Турки разговаривали между собой достаточно громко, чтобы слышать их сквозь стену каземата.
— Этюб, — говорил один, — надо было удирать, несмотря на канонаду.
— Дурак, — ответил второй. — Сколько из нас добрались бы до лагеря? У венецианцев кулеврины лучше наших.
— И шпаги тоже.
— С чего ты так говоришь, Хусиф?
— Ты что, не видел, как христианка вышибла из седла племянницу паши?
— Она и вправду так ужасна?
— Скажи лучше — непобедима. Я сам видел в Фамагусте, как она ранила Дамасского Льва, а он считался лучшим клинком султаната.
— Того самого сына паши, который потом стал ее мужем?
— Того самого.
— И убить ее невозможно?
— А ты попробуй.
— Я не возьмусь.
В этот момент ядро из кулеврины, пущенное венецианцами, пробило стенку между казематами, и оба турка, сидевшие у огарка свечи, и Дамасский Лев с албанцем оказались лицом к лицу. Своды выдержали, а потому рухнувшая с грохотом стена не задела никого из них. Турки, увидев перед собой воинов в кирасах, сильно отличавшихся от тех, что были в ходу у бойцов султана, быстро обнажили сабли и бросились в пробоину.
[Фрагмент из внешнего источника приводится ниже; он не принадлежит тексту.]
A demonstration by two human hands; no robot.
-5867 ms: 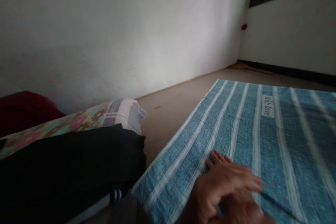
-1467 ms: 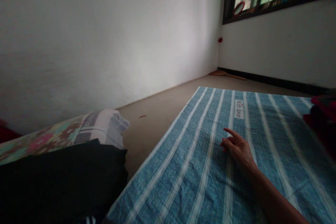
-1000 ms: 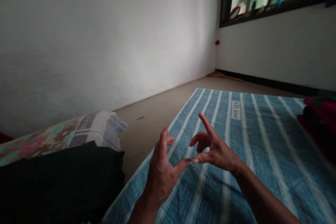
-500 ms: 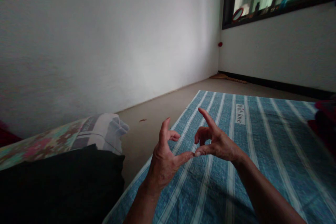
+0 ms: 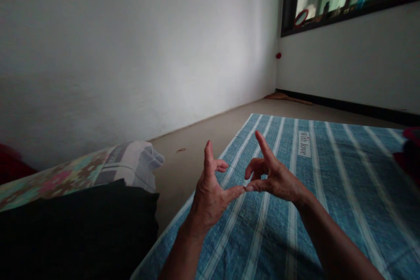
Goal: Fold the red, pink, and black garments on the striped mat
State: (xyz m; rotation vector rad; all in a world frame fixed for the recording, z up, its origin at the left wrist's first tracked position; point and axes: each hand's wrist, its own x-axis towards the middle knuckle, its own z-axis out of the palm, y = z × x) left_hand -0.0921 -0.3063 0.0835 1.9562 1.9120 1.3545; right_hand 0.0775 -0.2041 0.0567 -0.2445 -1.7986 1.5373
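Note:
My left hand [image 5: 211, 194] is raised above the blue striped cloth [image 5: 308, 227], its index finger pointing up and its thumb stretched to the right. Opposite it, my right hand [image 5: 274, 179] has its index finger extended up and to the left, with the other fingers curled loosely. The two thumb tips touch each other. Neither hand shows any object in it, and the fingers stand apart from the thumbs. A white label [image 5: 303, 143] reading "With love" lies on the cloth beyond my right hand.
Folded bedding with a floral part [image 5: 55, 179] and a dark cloth [image 5: 75, 232] lie at the left. A small ring-like loop [image 5: 181, 150] rests on the floor. Dark red fabric [image 5: 408, 153] sits at the right edge. A round mirror [image 5: 301, 17] stands on the windowsill.
The view has shifted slightly, so the room appears a little further right. My left index finger is straighter, and both index fingers point more upright. The thumb tips stay together.

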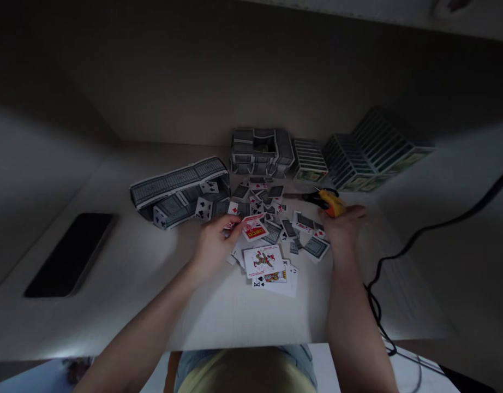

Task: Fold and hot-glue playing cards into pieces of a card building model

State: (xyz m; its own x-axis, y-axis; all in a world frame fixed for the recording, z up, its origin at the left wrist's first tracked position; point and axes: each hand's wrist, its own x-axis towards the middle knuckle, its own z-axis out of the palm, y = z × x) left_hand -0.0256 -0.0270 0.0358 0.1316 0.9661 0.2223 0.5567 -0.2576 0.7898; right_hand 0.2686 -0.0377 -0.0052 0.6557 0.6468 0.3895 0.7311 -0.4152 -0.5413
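Observation:
My left hand (214, 240) pinches a red-and-white playing card (255, 227) between thumb and fingers, above the scattered cards. My right hand (343, 221) is at the yellow-and-orange handles of a pair of scissors (332, 201), fingers curled against them; the dark blades point left. Below the pinched card, a joker card (263, 261) overlaps a king of spades (271, 277), both face up. Between my hands lies a loose heap of cut card pieces (271, 224), some showing patterned backs and others faces.
A long structure of cards (180, 188) leans at left of the heap. Behind stand a boxy card structure (259, 153), a small card stack (310, 159) and larger stepped stacks (370, 153). A black phone (71, 254) lies at left. A black cable (419, 232) runs down the right side.

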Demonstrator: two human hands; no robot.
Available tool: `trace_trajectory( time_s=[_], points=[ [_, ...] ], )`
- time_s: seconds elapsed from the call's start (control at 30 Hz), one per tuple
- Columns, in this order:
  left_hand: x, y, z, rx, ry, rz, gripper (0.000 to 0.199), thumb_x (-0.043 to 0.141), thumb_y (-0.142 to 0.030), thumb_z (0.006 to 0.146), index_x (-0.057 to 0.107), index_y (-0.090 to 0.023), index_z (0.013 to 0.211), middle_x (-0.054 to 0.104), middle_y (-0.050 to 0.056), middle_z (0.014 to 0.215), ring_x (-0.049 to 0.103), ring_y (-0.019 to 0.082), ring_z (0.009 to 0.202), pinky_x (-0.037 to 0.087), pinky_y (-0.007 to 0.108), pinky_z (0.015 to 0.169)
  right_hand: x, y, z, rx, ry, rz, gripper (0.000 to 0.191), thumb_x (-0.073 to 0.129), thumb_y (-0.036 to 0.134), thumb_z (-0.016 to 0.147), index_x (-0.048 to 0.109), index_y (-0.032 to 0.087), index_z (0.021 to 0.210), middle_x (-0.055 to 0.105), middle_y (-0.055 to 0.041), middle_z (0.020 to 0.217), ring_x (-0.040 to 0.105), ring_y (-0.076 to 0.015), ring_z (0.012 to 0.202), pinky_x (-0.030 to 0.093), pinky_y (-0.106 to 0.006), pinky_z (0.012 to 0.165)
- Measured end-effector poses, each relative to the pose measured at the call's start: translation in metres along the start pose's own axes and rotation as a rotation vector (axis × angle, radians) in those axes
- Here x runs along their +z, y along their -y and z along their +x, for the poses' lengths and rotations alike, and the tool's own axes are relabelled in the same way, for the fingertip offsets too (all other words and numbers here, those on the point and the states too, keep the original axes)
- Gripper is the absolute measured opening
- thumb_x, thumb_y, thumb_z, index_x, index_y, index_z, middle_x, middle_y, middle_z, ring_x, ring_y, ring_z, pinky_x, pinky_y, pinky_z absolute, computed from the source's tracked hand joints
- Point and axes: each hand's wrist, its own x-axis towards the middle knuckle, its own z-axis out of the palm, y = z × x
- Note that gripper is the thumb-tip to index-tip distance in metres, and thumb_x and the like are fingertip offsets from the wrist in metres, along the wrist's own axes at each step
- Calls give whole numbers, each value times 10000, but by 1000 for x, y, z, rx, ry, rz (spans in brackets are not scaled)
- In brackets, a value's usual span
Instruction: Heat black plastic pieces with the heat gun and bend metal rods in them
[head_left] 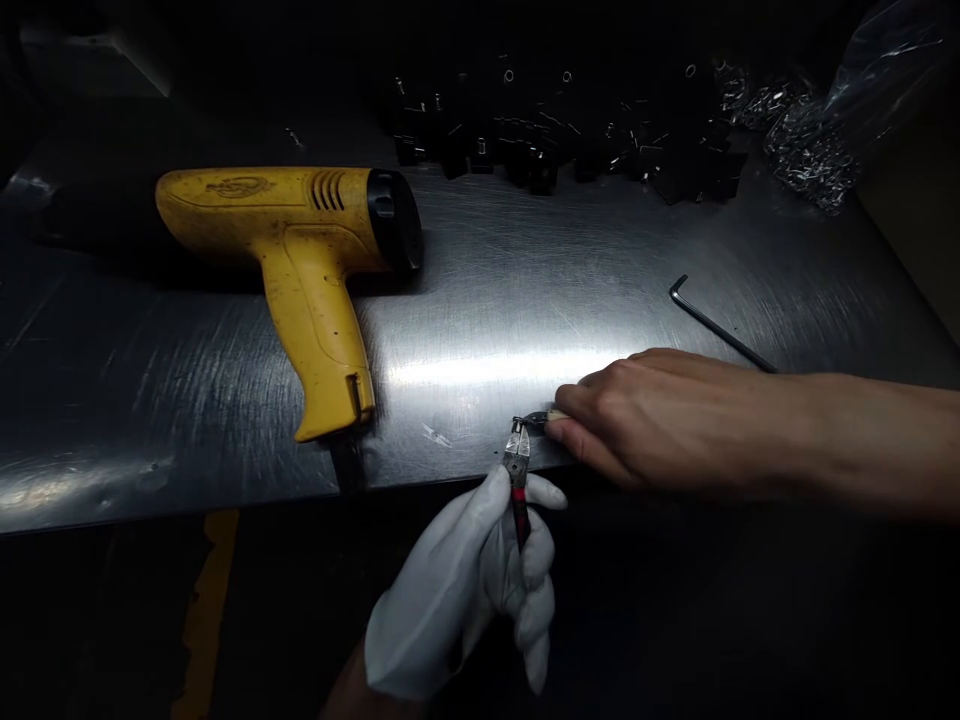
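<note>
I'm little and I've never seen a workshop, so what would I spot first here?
The big yellow heat gun lying on the left of the shiny steel table would catch your eye first. Near the table's front edge, a white-gloved hand grips red-and-black pliers. A bare hand reaches in from the right, pinching a small dark part at the pliers' tip.

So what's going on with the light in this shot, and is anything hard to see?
In the head view, a bright band of glare streaks across the brushed steel table, the yellow heat gun casts a dark shadow, and the black parts along the far edge fade into near-darkness, their details hard to make out.
</note>
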Motion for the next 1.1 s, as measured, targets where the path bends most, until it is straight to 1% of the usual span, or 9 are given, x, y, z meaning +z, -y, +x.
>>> trace_trajectory(
  time_s=[0.1,0.23,0.3,0.37,0.47,0.63,0.8,0.97,1.1],
  points=[
    [0,1,1,7,-20,-8,419,339,-544,1014,581,-209,1082,575,-8,680,539,138,458,539,345,439,-2,0,2,2,-22,171,405,343,355,1087,577,184,806,612,-2,687,521,-130,540,357,-270,534],
    [1,2,2,11,-11,3,413,360,-528,1012,601,-199,1077,569,-10,670,535,128,446,544,338,431,-3,-10,2,84,-103,159,380,401,406,1069,571,182,814,596,-7,678,503,-135,526,332,-282,515],
    [0,2,2,17,-10,-3,398,366,-516,1014,604,-206,1085,575,-8,672,541,131,450,549,339,430,-1,-16,2,37,-142,182,275,511,370,1027,572,184,835,597,6,694,505,-132,545,334,-282,532],
    [-1,1,2,17,-6,-22,392,365,-509,1017,609,-211,1090,582,-7,680,552,134,459,554,339,433,1,-20,3,-64,-183,231,145,597,266,971,570,184,855,602,24,722,516,-124,581,349,-272,567],
    [-3,-1,2,-11,13,-48,415,365,-520,1014,625,-204,1080,581,-8,675,560,130,446,559,338,430,3,-24,9,-182,-213,275,94,610,171,943,577,182,856,602,34,742,524,-116,611,357,-260,598],
    [-5,-7,1,-48,6,-29,429,394,-533,1003,639,-186,1059,585,-8,670,574,126,433,573,344,438,-2,-25,17,-226,-203,194,64,608,119,912,633,177,904,648,16,806,555,-131,662,345,-262,612],
    [-4,-8,3,-57,-7,-37,452,398,-560,992,631,-175,1035,581,-8,650,583,139,430,573,346,424,-9,-25,20,-174,-174,243,44,639,161,924,673,185,915,680,14,808,588,-144,672,376,-262,625],
    [-11,-12,2,-106,64,15,461,386,-562,995,630,-174,1045,579,-10,658,593,139,440,600,385,455,-13,-30,28,-441,-162,270,257,618,25,893,684,183,1084,703,-5,1046,641,-160,889,430,-261,747],
    [-15,-17,0,-117,76,55,461,376,-569,994,625,-184,1037,569,-18,656,567,130,417,598,390,438,-15,-34,35,-483,-84,269,248,618,63,935,681,195,1136,711,-16,1058,650,-171,901,441,-269,755]
  ],
)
— Вы кто? — спросили они с угрозой.
Мико решительно нацелил на них аркебузу с зажженным фитилем:
— Сдавайтесь, или вы покойники!..
Дамасский Лев уже обнажил шпагу и был готов прийти на помощь верному албанцу. Оба мусульманина переглянулись и, ловко, как белки, выскочив из каземата, заорали:
— Тревога!.. Венецианцы!..
— Бежим, Мико, — шепнул Дамасский Лев. — Нас обнаружили и, если на нас набросятся остальные, убьют наверняка. Их там человек тридцать.